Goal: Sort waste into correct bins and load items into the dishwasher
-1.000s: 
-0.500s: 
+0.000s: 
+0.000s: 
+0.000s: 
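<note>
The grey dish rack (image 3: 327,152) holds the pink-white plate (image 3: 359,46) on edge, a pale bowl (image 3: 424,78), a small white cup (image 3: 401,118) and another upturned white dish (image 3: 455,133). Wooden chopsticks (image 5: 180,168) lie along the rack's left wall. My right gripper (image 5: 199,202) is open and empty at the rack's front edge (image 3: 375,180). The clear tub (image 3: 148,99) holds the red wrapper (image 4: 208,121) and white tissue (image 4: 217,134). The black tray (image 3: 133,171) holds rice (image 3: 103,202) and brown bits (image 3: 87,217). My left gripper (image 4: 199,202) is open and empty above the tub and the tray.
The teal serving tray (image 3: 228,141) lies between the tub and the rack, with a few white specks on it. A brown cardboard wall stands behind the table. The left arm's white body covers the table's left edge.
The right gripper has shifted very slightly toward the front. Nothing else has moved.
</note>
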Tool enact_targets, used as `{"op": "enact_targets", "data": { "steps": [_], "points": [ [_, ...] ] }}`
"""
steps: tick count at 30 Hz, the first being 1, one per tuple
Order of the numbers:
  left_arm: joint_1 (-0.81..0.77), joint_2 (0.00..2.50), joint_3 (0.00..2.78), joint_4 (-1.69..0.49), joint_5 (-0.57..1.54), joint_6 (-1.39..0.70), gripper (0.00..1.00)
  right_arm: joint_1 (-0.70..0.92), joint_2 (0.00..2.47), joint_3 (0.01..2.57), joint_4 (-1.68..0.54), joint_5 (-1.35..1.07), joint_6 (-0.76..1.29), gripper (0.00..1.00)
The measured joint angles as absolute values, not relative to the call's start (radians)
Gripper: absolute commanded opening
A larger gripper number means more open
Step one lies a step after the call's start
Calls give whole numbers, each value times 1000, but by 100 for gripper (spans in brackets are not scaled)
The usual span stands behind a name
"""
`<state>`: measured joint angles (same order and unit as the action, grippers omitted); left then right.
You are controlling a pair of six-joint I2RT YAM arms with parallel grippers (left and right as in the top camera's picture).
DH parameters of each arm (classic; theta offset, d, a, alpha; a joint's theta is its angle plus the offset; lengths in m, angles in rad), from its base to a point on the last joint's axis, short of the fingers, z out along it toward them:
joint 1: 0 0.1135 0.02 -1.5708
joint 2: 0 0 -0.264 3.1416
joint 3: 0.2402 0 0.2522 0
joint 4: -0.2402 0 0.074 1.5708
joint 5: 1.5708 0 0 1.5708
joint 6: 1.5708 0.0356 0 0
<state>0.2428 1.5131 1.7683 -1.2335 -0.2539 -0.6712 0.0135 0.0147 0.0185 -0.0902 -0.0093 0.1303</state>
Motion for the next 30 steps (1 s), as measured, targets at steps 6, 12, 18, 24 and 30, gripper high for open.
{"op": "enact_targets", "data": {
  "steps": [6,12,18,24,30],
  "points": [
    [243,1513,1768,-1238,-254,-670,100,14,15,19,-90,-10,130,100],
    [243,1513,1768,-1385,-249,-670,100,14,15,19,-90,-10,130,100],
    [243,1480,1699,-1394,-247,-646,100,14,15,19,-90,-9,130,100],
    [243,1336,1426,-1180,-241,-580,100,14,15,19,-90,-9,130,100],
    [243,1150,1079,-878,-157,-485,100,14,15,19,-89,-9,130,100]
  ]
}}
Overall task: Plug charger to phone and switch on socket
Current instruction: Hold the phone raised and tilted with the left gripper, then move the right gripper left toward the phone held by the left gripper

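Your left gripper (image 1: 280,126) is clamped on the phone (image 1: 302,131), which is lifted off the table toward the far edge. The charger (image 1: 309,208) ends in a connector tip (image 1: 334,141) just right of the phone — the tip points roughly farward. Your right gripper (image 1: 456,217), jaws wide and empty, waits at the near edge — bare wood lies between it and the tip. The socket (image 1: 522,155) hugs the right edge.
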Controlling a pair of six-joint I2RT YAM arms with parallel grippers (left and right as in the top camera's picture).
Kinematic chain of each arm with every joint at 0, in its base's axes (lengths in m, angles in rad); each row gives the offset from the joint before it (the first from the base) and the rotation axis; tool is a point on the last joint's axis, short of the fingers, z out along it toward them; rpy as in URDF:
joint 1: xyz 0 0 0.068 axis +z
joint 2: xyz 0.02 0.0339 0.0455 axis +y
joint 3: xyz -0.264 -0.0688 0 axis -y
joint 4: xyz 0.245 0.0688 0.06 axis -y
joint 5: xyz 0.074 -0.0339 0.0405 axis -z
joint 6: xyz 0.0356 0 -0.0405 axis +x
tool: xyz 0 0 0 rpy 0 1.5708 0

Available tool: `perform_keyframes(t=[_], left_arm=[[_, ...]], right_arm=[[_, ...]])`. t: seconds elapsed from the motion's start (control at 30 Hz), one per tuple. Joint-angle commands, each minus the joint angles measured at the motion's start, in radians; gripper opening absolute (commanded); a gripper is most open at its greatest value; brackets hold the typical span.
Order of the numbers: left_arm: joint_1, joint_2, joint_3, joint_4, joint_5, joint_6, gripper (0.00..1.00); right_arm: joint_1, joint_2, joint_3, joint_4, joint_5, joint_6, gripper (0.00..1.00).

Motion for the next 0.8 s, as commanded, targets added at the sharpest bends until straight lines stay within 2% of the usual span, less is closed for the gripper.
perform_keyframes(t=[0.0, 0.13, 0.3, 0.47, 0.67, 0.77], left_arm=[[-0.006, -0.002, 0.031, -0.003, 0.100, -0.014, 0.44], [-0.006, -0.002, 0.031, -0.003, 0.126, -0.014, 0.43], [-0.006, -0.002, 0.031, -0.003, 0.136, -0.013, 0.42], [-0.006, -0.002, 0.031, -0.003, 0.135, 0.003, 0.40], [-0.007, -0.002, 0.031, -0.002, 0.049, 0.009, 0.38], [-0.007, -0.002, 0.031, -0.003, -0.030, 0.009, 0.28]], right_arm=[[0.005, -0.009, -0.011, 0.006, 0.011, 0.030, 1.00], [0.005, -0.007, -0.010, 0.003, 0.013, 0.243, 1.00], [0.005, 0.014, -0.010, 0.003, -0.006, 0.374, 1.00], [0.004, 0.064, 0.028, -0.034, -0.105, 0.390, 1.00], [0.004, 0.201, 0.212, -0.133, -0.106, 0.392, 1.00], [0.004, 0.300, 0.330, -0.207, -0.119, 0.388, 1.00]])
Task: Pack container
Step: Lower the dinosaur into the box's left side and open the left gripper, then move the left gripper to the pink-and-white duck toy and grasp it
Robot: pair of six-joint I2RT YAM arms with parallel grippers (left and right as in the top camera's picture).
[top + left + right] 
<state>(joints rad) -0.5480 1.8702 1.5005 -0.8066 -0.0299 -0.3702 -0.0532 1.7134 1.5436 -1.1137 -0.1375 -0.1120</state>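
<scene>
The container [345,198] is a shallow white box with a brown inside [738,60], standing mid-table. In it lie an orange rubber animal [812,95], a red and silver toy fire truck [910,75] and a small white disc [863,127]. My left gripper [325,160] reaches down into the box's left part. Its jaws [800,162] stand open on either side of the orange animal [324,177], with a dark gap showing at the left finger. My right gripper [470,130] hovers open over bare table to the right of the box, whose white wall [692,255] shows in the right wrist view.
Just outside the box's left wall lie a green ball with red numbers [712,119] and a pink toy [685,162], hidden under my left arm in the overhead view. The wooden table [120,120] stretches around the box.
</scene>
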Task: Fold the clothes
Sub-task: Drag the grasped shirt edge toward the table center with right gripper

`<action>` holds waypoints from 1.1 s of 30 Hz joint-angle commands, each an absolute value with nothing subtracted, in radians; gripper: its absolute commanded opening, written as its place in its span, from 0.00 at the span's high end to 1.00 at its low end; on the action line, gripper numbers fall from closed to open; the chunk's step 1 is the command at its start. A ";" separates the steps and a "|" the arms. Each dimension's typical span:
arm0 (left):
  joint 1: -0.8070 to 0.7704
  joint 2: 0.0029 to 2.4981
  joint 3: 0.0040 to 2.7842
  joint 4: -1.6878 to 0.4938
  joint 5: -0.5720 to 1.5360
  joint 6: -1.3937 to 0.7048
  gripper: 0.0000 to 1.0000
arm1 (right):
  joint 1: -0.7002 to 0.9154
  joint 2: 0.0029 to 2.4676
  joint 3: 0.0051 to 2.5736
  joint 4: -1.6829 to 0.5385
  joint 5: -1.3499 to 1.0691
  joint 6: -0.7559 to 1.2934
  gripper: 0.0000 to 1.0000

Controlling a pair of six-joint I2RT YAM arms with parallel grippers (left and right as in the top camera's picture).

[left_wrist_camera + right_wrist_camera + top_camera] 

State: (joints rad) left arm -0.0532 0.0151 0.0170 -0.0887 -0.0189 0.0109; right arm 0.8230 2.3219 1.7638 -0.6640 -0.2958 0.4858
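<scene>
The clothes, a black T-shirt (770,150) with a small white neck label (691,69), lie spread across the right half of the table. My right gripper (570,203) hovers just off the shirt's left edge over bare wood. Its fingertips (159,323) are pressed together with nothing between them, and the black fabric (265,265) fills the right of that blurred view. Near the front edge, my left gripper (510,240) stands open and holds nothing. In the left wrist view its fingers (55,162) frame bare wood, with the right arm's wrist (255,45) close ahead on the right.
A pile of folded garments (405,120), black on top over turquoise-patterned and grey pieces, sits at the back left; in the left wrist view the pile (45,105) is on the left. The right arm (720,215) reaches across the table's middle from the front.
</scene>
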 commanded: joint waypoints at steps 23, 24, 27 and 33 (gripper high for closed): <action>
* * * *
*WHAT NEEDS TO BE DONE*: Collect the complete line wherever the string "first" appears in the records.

*EXERCISE RESPONSE*:
steps: tick count at 30 Hz, the first being 1, one per tuple
Kinematic chain of each arm with every joint at 0, in its base's axes (lengths in m, angles in rad); each row gives the offset from the joint before it (the first from the base) and the rotation axis; tool is a point on the last joint's axis, short of the fingers, z out along it toward them; rpy as in URDF:

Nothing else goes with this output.